I wonder where these views come from. What causes us to think that changes are bad. That progress is not possible. That humanity will always choose to consume, exploit, and destroy.

Roopa does not think humanity should expand out to space. Keep space for nature and earth for humanity.

The idea of using space to protect the earth is not something that Roopa found worthwhile.

I wonder how many people share these views. What can we learn from them? How can we address them?

Reflections on Countdown to the Moon a year ago – 1820 – Matt

Matt works at United Flight Systems where I was taking flying lessons pre-Covid lockdowns.
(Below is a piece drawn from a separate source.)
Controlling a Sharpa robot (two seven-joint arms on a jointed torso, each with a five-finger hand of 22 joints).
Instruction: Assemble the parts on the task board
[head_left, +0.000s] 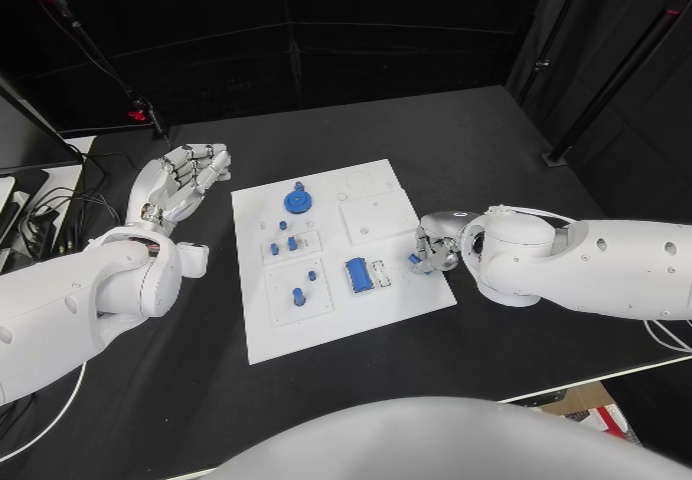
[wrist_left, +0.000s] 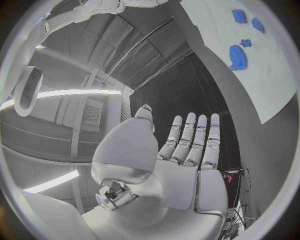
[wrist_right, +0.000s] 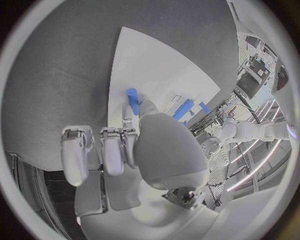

He had heard that we were planning to go to the moon in 2024 from me, but was kind of aware that this is the direction that NASA was heading.

He is a little skeptical of the 2024 timeframe. “Governments move at different speeds” and he agrees that programs like the Commercial Lunar Payload Services (CLPS) where companies figure out how to deliver a service that NASA buys has the potential to make things faster and cheaper.

Matt is excited to see NASA have ambitious goals. He wants to see them do something inspiration. Something difficult. Something that advances all of us. Government wastes so much money. It would be better for them to do something that inspires.

Reflections on the countdown to the moon a year ago – 1821 – Stephen

It was late in the day. I had not found anyone to interview. It was time to ask a family member and Stephen was graciously enough to interview.

Highlights from the interview.. “If we could spend that money on…” And that is the problem with the NASA budget. I think people see it as a large number, and it is a large number. But when compared to other things, it becomes quite a bit smaller. And the human spaceflight part is about half of NASA’s budget. And about half of that goes to ISS and related operations.

What value do we get from space exploration?

I had talked to one person that suggested if living in space could make you live longer or be younger than that would motivate people to go to space. Unfortunately, it seems to do just the opposite.